Why teams adopt IaC (the “why” in plain language)
- Repeatability — Dev, staging, and production can share the same module with different variables instead of “we clicked something different in prod.”
- Review before change — A pull request shows a diff: “this will add one subnet and open port 443.” That is safer than solo console work.
- Audit trail — Git history answers who changed the firewall rule and when.
- Faster recovery — Rebuild a lost environment from code instead of guessing.
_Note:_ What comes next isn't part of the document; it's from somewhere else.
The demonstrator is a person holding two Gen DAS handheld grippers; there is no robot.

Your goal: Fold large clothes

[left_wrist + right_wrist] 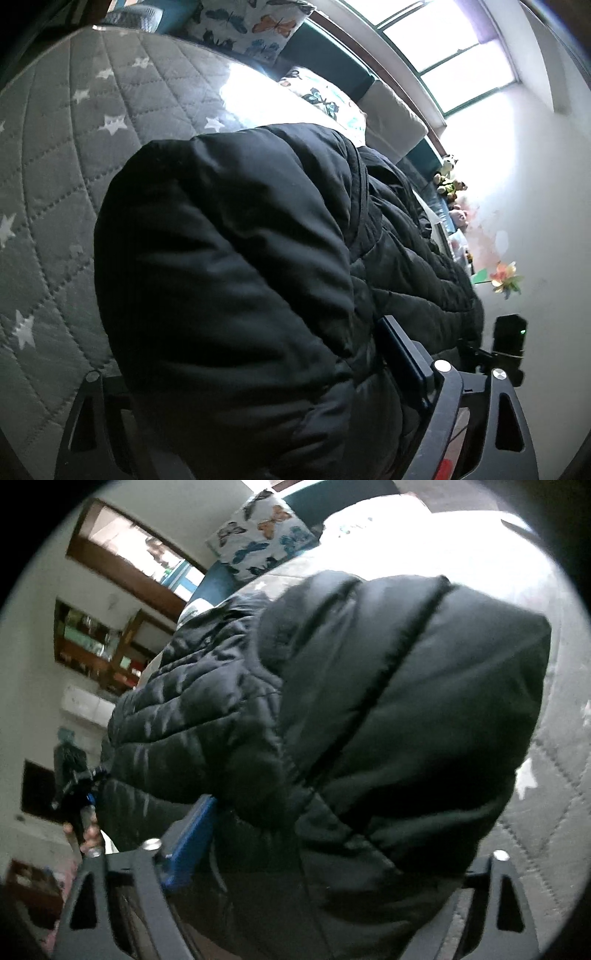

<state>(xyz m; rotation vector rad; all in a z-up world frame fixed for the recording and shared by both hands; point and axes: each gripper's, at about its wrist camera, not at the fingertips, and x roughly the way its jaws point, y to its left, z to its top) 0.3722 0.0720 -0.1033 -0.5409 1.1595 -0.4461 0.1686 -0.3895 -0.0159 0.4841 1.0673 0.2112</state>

- Less drift — When someone fixes prod by hand, reality and code disagree. IaC makes that gap visible (
planshows unexpected resources). - Documentation that runs — The config is always up to date because wrong docs break the next
apply.
IaC is not magic. You still need good design, secrets hygiene, and backups. But it turns infrastructure work from artisanal clicking into engineering you can teach, test, and improve.
How Terraform works (the loop everyone uses)
Think of Terraform as a translator between your description (HCL in .tf files) and cloud APIs (AWS, Azure, GCP, Kubernetes, GitHub, and hundreds more via providers).
- Write — You declare resources: “one S3 bucket named
logs-prodwith versioning on.” - Init —
terraform initdownloads the provider plugins and prepares the working directory. - Plan —
terraform plancompares desired config + state to reality and prints: create 1, change 0, destroy 0. - Apply —
terraform apply(after you approve) calls the APIs and makes it so. - State update — Terraform records IDs and metadata in the state file so the next plan is accurate.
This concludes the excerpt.